:: REQUIRED WORK ::
In the records below, find the line containing "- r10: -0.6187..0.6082" and print it and every line after it exactly, through the end. Skip pictures.

** EXERCISE DATA follows **

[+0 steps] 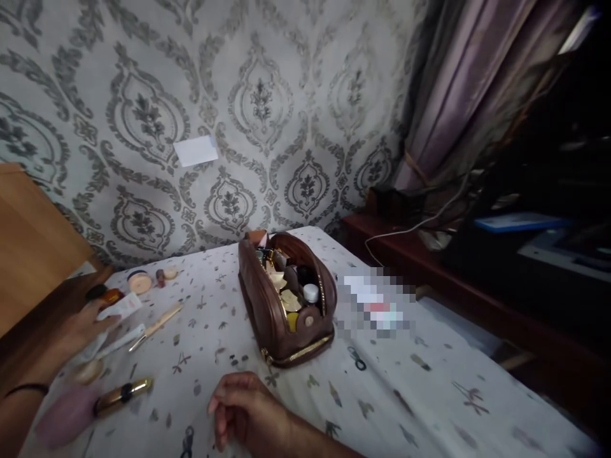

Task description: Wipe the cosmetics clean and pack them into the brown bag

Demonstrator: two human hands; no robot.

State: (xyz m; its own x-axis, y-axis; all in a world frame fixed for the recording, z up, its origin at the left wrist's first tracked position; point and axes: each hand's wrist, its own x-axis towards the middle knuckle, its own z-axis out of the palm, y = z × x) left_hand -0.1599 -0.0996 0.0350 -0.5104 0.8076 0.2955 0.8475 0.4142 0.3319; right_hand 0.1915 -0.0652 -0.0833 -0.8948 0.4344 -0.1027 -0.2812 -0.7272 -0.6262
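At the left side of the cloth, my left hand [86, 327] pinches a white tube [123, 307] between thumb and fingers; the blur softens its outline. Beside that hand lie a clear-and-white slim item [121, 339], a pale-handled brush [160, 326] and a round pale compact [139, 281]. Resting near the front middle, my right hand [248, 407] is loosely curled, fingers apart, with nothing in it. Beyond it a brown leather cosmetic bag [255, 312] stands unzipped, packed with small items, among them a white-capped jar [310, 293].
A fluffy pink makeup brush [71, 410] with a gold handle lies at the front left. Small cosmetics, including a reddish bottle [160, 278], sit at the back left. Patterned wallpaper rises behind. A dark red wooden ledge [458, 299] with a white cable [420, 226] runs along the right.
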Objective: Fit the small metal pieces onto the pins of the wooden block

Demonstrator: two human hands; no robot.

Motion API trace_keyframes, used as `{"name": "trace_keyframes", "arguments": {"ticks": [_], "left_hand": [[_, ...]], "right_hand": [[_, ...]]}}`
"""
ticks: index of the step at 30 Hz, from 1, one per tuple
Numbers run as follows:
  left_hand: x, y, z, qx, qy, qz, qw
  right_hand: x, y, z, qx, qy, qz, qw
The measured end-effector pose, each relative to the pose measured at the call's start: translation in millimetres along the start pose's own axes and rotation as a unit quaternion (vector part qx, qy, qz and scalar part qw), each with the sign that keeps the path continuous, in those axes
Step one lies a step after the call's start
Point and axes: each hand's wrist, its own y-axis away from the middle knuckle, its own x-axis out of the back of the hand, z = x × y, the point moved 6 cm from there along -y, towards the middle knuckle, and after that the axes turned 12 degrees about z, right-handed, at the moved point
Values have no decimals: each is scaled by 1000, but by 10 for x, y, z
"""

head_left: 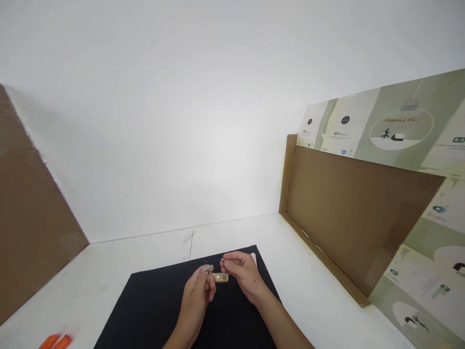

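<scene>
Right forearm (283, 325) and left hand (194, 301) close on a wooden block (220, 277)

Both arms angle in from the bottom of view, the right from about 5 o'clock and the left from about 7, so the hands meet just above the block. It lies flat near the far edge of a black mat (145, 310), with two round metal spots (224, 277) on top. The left fingers (208, 286) curl tightly, pinching a small shiny piece (207, 267) whose exact kind is hard to tell. The right fingers (232, 257) press together around a thin sliver (222, 261). Such fingertip pinches seem to suit parts this small, and the dark mat probably helps them show. A pink piece (253, 259) sits at 1 o'clock, just past the right hand.

The mat rests on a white tabletop (308, 257), with blurred orange pieces (54, 341) at 7 o'clock. Cardboard panels (36, 228) (348, 218) flank it at 9 and 3, printed posters (399, 121) rise at 2, and a white wall (163, 121) stands at 12.
</scene>
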Motion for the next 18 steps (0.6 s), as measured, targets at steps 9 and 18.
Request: {"name": "trace_keyframes", "arguments": {"ticks": [9, 18], "left_hand": [[-54, 19, -4, 4, -7, -25, 1000], [-61, 36, -58, 65, 54, -30, 996]], "right_hand": [[-30, 19, -22, 24, 25, -7, 999], [-8, 16, -17, 20, 37, 0, 999]]}}
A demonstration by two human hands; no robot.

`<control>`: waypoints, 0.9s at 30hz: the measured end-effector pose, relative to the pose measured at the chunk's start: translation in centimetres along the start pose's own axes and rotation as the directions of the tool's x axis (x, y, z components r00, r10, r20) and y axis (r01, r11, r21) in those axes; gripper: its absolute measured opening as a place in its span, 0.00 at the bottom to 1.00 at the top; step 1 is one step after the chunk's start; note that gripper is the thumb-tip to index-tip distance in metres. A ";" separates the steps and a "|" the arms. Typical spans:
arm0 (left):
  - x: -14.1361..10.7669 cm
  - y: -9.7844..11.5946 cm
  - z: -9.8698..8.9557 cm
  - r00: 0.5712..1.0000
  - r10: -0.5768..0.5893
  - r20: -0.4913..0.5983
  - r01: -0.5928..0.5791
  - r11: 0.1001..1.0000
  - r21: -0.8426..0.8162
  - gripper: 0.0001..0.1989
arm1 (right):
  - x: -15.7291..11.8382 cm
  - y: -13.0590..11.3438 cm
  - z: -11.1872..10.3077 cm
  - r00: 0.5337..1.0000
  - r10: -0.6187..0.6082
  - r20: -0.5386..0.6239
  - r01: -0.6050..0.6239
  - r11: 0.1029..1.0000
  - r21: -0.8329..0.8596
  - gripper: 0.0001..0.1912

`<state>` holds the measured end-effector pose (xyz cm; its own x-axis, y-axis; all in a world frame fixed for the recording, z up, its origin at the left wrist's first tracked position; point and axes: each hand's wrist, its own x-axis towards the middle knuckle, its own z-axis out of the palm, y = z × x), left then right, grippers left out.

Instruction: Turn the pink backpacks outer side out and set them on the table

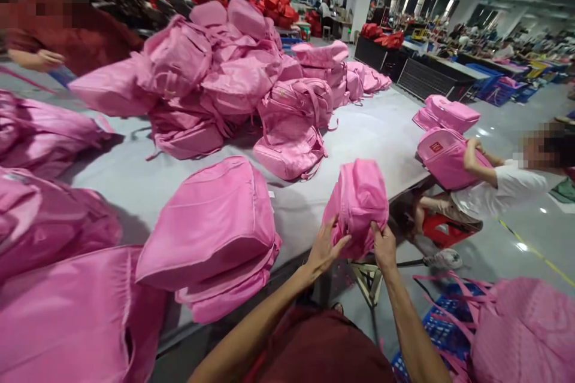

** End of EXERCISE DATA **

:: WRITTEN SOLUTION ::
  - r10: -0.6187..0.6082
  - r20: -0.5386..0.6239
  - r01: -0.6050..0.6239
  - r11: 0.1029..1.0000
  - r21: -0.8329..0.8596
  - gripper: 0.0001..0.1912

`<state>` holds the measured end-effector pose (xyz cm; its own x-axis, y-axis; all in a world frame fixed for the recording, z up, its origin at the left wrist's first tracked position; point and axes: each hand's wrist, its own x-axis towards the middle knuckle, its own z-axis out of the palm, y = z × x), left then right, grippers left out.

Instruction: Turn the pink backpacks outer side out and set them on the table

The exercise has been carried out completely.